| EXERCISE BRIEF |
Write out the listing below without alteration, omitting its pictures.
(RECORDED INFORMATION)
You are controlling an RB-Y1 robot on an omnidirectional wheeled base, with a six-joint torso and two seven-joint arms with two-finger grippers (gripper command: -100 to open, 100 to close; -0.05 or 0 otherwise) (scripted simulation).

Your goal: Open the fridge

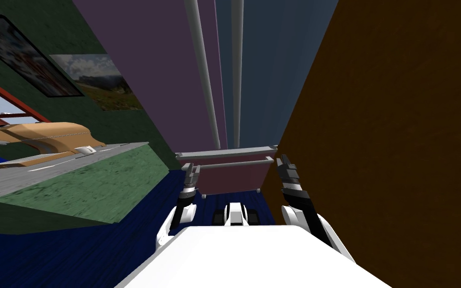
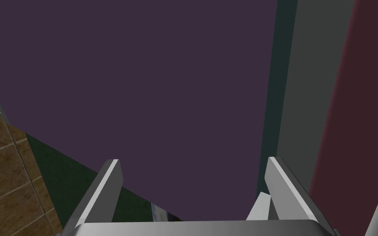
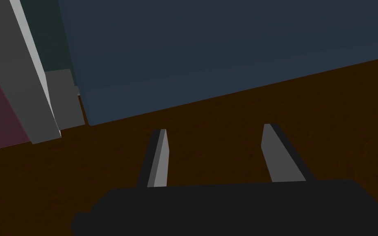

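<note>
Head view: fridge (image 1: 219, 60) is standing dead ahead and close. Purple left door (image 1: 164, 75), blue-grey right door (image 1: 274, 65), two vertical grey handles (image 1: 203, 75) running along the centre seam, maroon bottom drawer (image 1: 234, 179) with a horizontal bar. Left hand (image 1: 190, 174) is hovering at the drawer's left corner. Right hand (image 1: 283, 164) is hovering at its right, beside a brown wall (image 1: 399, 125). Green table (image 1: 99, 190) is sitting off to the left.
Left wrist view: fingers (image 2: 110, 184) are standing apart, empty, facing the purple door, with a grey handle just beside.
Right wrist view: fingers (image 3: 159, 155) are also spread, gripping nothing, over the brown wall, with the blue-grey door beyond.
</note>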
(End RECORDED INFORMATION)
| ANSWER TO THIS EXERCISE |
You are controlling an RB-Y1 robot on an omnidirectional wheeled base, with a six-joint torso and two seven-joint arms with two-finger grippers (gripper command: -100 to open, 100 to close; -0.05 or 0 otherwise) (scripted simulation).

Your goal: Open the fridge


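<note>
Head view: fridge (image 1: 219, 60) is standing dead ahead and close. Purple left door (image 1: 164, 75), blue-grey right door (image 1: 274, 65), two vertical grey handles (image 1: 203, 75) running along the centre seam, maroon bottom drawer (image 1: 234, 179) with a horizontal bar. Left hand (image 1: 190, 174) is hovering at the drawer's left corner. Right hand (image 1: 283, 164) is hovering at its right, beside a brown wall (image 1: 399, 125). Green table (image 1: 99, 190) is sitting off to the left.
Left wrist view: fingers (image 2: 110, 184) are standing apart, empty, facing the purple door, with a grey handle just beside.
Right wrist view: fingers (image 3: 159, 155) are also spread, gripping nothing, over the brown wall, with the blue-grey door beyond.
</note>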

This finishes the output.